Back to this book, though. I loved that it was a departure from the sweet love stories in the first three books. It was still a sweet love story, but there was a lot more tense, edge-of-your-seat stuff. With the heroine hiding out from a murderous lunatic (who Kathleen made very scary and very believable), it made for an exciting story in addition to the lovey parts. I also loved Spencer and his growth throughout the book. Especially the ending.

Another winner from Kathleen – I’m off to read her 2007 RITA finalist Quiet As the Grave, which I’m super excited about, because it’s got my favorite characters from the Glen.

I can’t say it enough – if you never have, give Harlequin a chance. These books by Kathleen are quick, heartwarming reads. A million thumbs up!

Book #8

Fourth Summer of the SisterhoodForever in Blue, The Fourth Summer of the Sisterhood by Anne Brashares. This book had a lot of low points for me, but a few high points too. I’m a big fan of this series. #3 was my favorite. If you haven’t read this one yet, I’m going to try not to give too much away.

As in each Sisterhood book, there are four concurrent stories happening. Each story was frustrating in the way of soap operas. You can see the character obviously making bad choices, but because of pride/love/embarassment/stupidity/etc. they continue on a destructive path. This happened a lot in this book. I don’t remember it being so obvious in the other books.

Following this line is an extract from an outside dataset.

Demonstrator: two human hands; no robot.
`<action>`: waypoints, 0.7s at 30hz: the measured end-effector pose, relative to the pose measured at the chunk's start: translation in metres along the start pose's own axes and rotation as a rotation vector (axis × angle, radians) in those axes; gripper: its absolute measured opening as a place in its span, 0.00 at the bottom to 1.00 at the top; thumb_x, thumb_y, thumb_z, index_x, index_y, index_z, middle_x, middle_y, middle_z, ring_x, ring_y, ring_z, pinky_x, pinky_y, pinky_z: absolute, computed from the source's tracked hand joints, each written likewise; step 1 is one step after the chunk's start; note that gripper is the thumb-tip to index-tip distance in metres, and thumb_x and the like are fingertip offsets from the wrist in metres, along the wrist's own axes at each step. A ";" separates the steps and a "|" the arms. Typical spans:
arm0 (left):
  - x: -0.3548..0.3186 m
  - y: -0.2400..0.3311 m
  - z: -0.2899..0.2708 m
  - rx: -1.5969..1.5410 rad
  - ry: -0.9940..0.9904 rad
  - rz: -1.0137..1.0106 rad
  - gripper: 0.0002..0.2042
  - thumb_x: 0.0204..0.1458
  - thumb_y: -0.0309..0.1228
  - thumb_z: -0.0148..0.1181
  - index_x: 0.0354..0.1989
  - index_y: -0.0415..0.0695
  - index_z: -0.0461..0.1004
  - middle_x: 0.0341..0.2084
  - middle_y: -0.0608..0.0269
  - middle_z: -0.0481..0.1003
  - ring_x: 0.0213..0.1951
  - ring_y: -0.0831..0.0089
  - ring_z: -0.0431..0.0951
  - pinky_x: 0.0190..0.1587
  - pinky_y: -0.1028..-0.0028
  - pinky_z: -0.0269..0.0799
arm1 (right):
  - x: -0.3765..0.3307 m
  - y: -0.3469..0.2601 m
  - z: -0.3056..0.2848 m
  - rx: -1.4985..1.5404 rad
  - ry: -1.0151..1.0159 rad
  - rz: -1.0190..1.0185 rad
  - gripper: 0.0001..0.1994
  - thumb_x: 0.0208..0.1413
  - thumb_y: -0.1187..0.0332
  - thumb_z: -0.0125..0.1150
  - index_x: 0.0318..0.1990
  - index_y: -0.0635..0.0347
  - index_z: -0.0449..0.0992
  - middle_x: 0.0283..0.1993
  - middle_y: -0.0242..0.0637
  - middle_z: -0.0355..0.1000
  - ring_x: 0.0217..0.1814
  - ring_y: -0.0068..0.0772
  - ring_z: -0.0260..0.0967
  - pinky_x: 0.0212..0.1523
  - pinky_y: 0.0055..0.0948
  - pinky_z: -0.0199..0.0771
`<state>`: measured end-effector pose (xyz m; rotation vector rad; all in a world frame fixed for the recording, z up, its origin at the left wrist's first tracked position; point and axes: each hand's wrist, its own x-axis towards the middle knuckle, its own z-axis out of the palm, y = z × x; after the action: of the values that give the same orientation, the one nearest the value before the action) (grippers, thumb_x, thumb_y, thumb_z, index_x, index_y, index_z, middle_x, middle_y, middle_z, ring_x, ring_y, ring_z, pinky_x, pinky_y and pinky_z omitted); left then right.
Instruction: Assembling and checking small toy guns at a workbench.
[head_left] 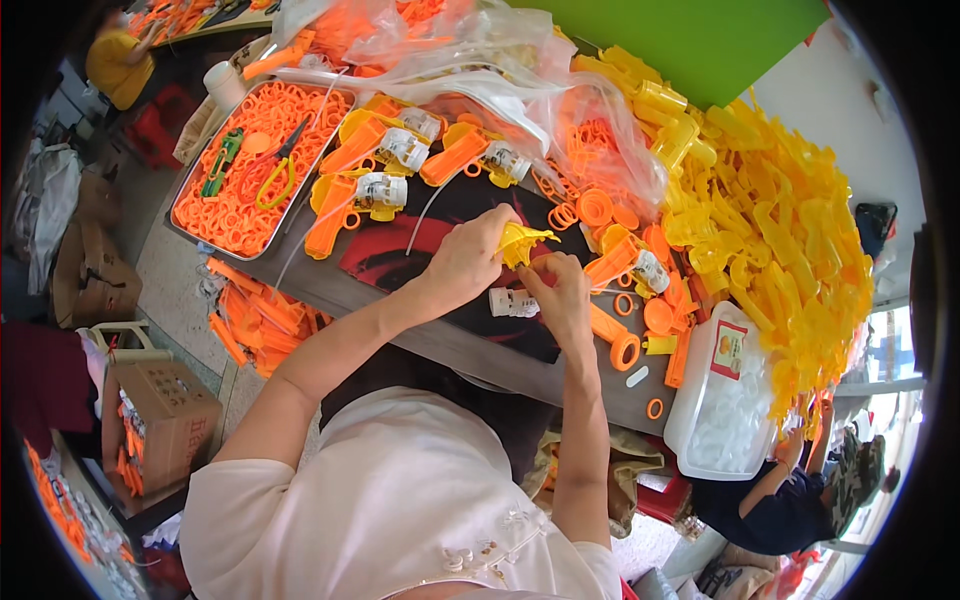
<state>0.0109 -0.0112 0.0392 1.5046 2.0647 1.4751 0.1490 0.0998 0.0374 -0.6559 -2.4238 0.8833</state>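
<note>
Over the middle of the table, my left hand [470, 252] is closed around a small yellow plastic part [520, 243] with a flared, uneven edge. The fingers of my right hand [562, 295] are pinched together at the lower side of that same part; their tips are partly hidden. Just below, by the right fingers, lies a short white printed cylinder [513, 302]. Beyond my hands are several orange-and-yellow plastic assemblies [380, 192] with similar printed cylinders. Another such assembly [648, 268] lies to the right of my right hand.
A metal tray [290, 222] of orange rings holds scissors and green-handled cutters at left. A large heap of yellow parts [770, 220] rises at right, beside a white tub [680, 425] of clear pieces. Plastic bags [480, 60] sit behind. Other people work at both sides.
</note>
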 end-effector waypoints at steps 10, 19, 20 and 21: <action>-0.001 -0.019 -0.014 -0.608 -0.204 -0.503 0.11 0.51 0.16 0.50 0.43 0.38 0.65 0.33 0.55 0.76 0.28 0.64 0.82 0.30 0.68 0.77 | 0.014 0.007 -0.002 0.317 -0.205 0.172 0.09 0.49 0.68 0.68 0.31 0.67 0.81 0.26 0.37 0.76 0.29 0.29 0.72 0.31 0.30 0.69; -0.003 -0.009 -0.007 0.590 0.373 0.219 0.12 0.51 0.27 0.63 0.44 0.43 0.71 0.29 0.60 0.72 0.38 0.60 0.74 0.49 0.64 0.63 | 0.038 -0.018 0.012 -0.114 -0.254 0.187 0.12 0.46 0.64 0.72 0.30 0.66 0.80 0.21 0.39 0.75 0.24 0.34 0.74 0.29 0.33 0.71; -0.009 -0.015 -0.004 0.593 0.374 0.219 0.12 0.51 0.27 0.63 0.44 0.43 0.71 0.29 0.60 0.72 0.38 0.60 0.74 0.49 0.64 0.63 | 0.038 -0.021 0.013 -0.149 -0.218 0.180 0.13 0.46 0.64 0.72 0.31 0.66 0.80 0.23 0.42 0.75 0.26 0.40 0.75 0.29 0.36 0.71; -0.016 -0.025 -0.001 0.497 0.279 0.163 0.10 0.51 0.28 0.62 0.41 0.44 0.72 0.29 0.61 0.73 0.38 0.62 0.74 0.48 0.65 0.63 | 0.033 -0.021 0.014 -0.146 -0.222 0.179 0.13 0.46 0.64 0.72 0.31 0.66 0.80 0.23 0.42 0.75 0.26 0.40 0.75 0.29 0.36 0.71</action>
<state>0.0028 -0.0246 0.0140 1.7526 2.6857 1.3515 0.1096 0.0989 0.0511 -0.8815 -2.6800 0.8957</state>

I was sad that Carmen didn’t figure as prominently in this book, as she’s always been my favorite character. I’d love to discuss this book with someone that’s read it, because I want to talk about how each girls’ story ended – but I don’t want to give anything away.

All that said, I read it in two days. I liked that the author made the girls seem older, through language if anything. Although, sometimes, I didn’t buy that a 19/20 year old girl would think/say the things they were thinking/saying. But still…I recommend it. It’s a satisfying ending to a great series.